DIRECTIONS FOR THIS TASK.
Output all of the data below exactly as given.

RECORDED INFORMATION.
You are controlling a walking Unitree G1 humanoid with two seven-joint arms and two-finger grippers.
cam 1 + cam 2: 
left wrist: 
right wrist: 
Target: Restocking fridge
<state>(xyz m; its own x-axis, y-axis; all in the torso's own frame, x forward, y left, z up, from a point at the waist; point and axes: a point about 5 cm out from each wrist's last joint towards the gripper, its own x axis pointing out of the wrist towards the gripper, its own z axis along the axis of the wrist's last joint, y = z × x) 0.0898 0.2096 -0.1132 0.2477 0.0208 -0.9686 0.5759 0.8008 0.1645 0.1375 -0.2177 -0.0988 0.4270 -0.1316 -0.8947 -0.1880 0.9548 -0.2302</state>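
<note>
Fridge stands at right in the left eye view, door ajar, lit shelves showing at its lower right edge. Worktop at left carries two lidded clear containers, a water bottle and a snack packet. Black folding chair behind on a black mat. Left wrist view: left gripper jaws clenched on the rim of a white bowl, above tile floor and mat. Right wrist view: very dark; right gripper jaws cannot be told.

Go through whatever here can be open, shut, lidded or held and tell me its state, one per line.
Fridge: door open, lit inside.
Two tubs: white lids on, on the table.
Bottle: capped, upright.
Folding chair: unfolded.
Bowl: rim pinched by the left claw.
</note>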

THE ANSWER.
You are controlling a walking Unitree G1 humanoid with two seven-joint arms and two-finger grippers.
cam 1 + cam 2: 
left wrist: 
right wrist: 
Target: Restocking fridge
<state>(xyz m; its own x-axis, y-axis; all in the torso's own frame, x forward, y left, z up, from a point at the waist; point and axes: a point about 5 cm out from each wrist's last joint towards the gripper, its own x axis pointing out of the wrist towards the gripper, its own z axis along the axis of the wrist's last joint, y = z × x) 0.0898 0.2096 -0.1132 0.2477 0.0208 -0.9686 0.5759 0.8008 0.1645 0.1375 -0.2177 -0.0988 0.4270 -0.1316 -0.8947 -0.1880 0.9548 -0.2302</state>
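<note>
Fridge stands at right in the left eye view, door ajar, lit shelves showing at its lower right edge. Worktop at left carries two lidded clear containers, a water bottle and a snack packet. Black folding chair behind on a black mat. Left wrist view: left gripper jaws clenched on the rim of a white bowl, above tile floor and mat. Right wrist view: very dark; right gripper jaws cannot be told.

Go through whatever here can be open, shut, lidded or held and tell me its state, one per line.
Fridge: door open, lit inside.
Two tubs: white lids on, on the table.
Bottle: capped, upright.
Folding chair: unfolded.
Bowl: rim pinched by the left claw.
</note>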

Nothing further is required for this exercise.